(DATASET EXTRACT)

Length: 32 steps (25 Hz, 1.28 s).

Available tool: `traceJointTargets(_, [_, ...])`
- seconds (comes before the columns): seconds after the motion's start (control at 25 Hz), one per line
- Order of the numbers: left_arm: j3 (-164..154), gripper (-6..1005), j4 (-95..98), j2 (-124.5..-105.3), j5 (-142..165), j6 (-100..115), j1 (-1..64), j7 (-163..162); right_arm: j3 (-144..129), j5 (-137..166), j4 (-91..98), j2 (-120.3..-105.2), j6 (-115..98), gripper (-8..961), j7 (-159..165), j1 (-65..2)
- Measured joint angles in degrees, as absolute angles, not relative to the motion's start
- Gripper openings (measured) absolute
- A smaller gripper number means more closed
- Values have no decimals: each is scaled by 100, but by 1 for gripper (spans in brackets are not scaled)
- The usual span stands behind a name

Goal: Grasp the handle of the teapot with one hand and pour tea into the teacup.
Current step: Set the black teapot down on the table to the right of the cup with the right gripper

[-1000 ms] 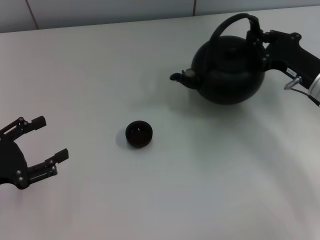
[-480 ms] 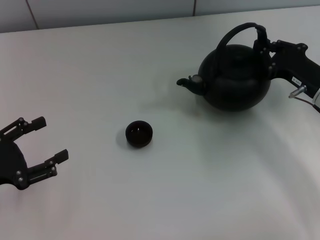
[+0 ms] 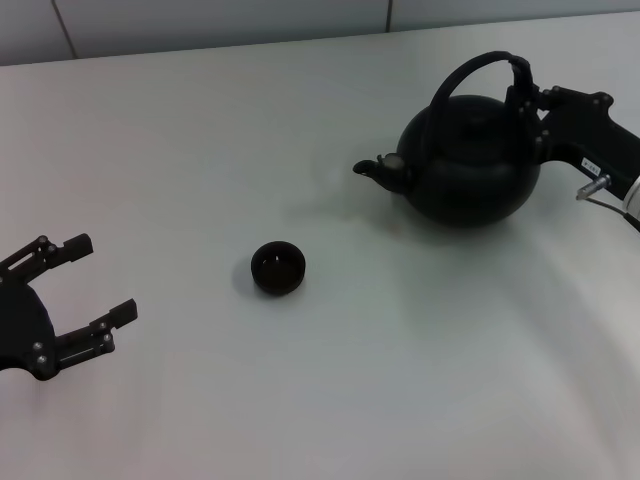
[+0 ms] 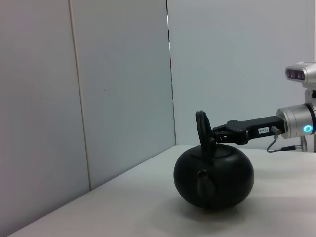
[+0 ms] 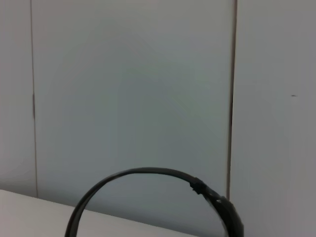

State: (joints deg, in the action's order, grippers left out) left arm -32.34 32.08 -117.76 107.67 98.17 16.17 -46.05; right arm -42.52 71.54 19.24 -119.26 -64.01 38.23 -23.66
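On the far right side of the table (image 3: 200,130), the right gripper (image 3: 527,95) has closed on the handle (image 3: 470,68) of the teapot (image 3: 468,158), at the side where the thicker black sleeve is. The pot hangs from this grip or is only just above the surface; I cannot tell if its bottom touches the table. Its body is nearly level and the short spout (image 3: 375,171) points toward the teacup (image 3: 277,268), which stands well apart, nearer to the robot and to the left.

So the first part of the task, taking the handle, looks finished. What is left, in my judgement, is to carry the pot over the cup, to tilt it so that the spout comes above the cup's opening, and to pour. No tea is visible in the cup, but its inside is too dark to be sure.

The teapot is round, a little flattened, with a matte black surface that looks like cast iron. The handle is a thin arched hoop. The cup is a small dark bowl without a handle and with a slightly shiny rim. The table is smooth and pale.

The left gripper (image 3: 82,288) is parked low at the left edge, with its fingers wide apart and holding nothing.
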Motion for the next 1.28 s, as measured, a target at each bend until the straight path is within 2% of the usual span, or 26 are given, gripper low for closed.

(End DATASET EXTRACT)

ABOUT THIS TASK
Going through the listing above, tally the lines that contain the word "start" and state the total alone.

TASK RESPONSE
2